Write out the listing below in its entirety, minus the pictures, without changing a word.

* Supplied material:
"""

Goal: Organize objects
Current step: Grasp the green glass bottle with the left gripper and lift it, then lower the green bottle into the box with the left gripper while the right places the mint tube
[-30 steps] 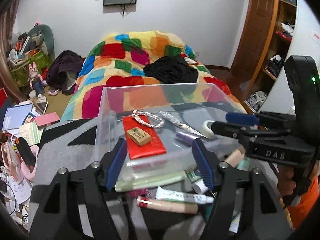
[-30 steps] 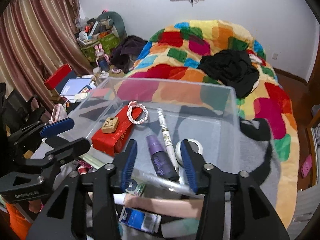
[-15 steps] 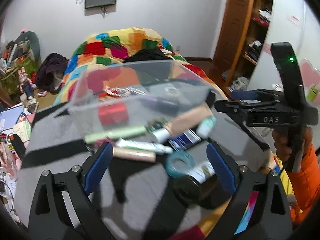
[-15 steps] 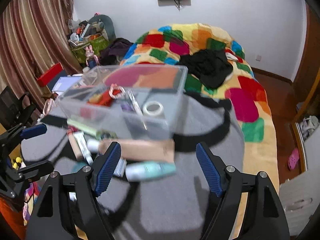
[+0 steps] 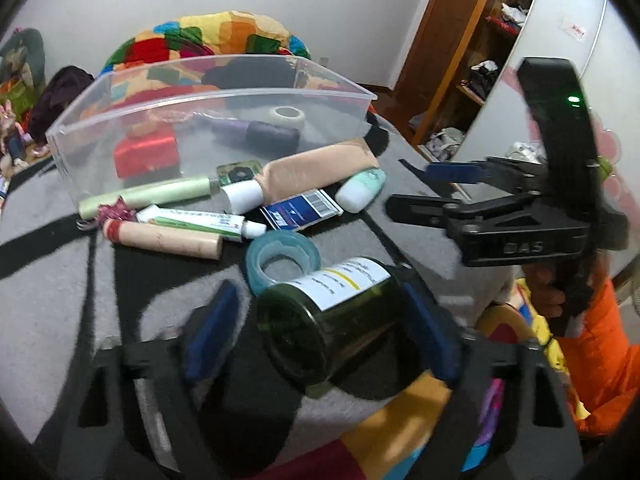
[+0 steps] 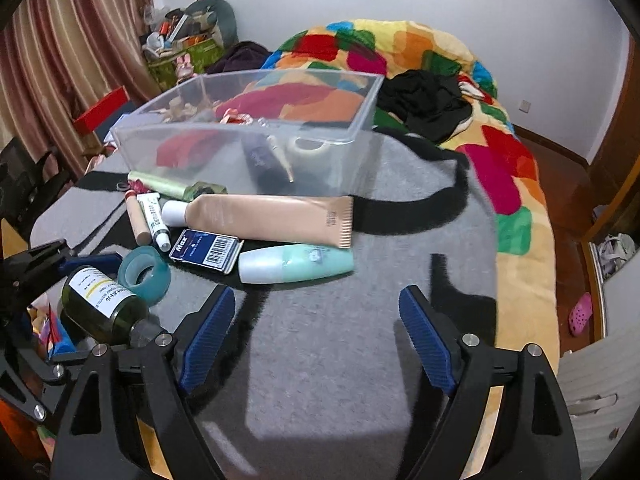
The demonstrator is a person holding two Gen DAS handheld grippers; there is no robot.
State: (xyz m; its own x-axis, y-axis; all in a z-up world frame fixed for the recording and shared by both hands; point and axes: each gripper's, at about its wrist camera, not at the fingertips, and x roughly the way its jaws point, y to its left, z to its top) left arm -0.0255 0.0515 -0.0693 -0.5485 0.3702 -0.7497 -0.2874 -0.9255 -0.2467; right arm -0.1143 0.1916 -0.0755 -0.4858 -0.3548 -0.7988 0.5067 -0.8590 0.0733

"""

* Exercise response:
Goal: Organize objects
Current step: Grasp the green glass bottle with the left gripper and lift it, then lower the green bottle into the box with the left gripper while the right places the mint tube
[-30 steps] 
[-30 steps] 
[-15 steps] 
[-15 steps] 
[+0 steps] 
[+0 steps] 
The demonstrator is a person holding two Gen DAS handheld grippers; there is no robot.
State: (xyz m; its own x-axis, y-axis; all in a z-up world frame fixed for the recording and shared by both hands; point and axes: each gripper's, at about its wrist camera, not at the fingertips, and x roughly the way its jaws point, y to its left, z to its top) left arm -0.0255 0.0515 -0.0693 -0.5485 0.3702 -0.7497 -0.2874 -0.9255 -0.2467; right arm -0.1143 0.1916 -0.0755 -0.4858 -0.3548 -0.7988 0.5067 -0.8590 0.0733

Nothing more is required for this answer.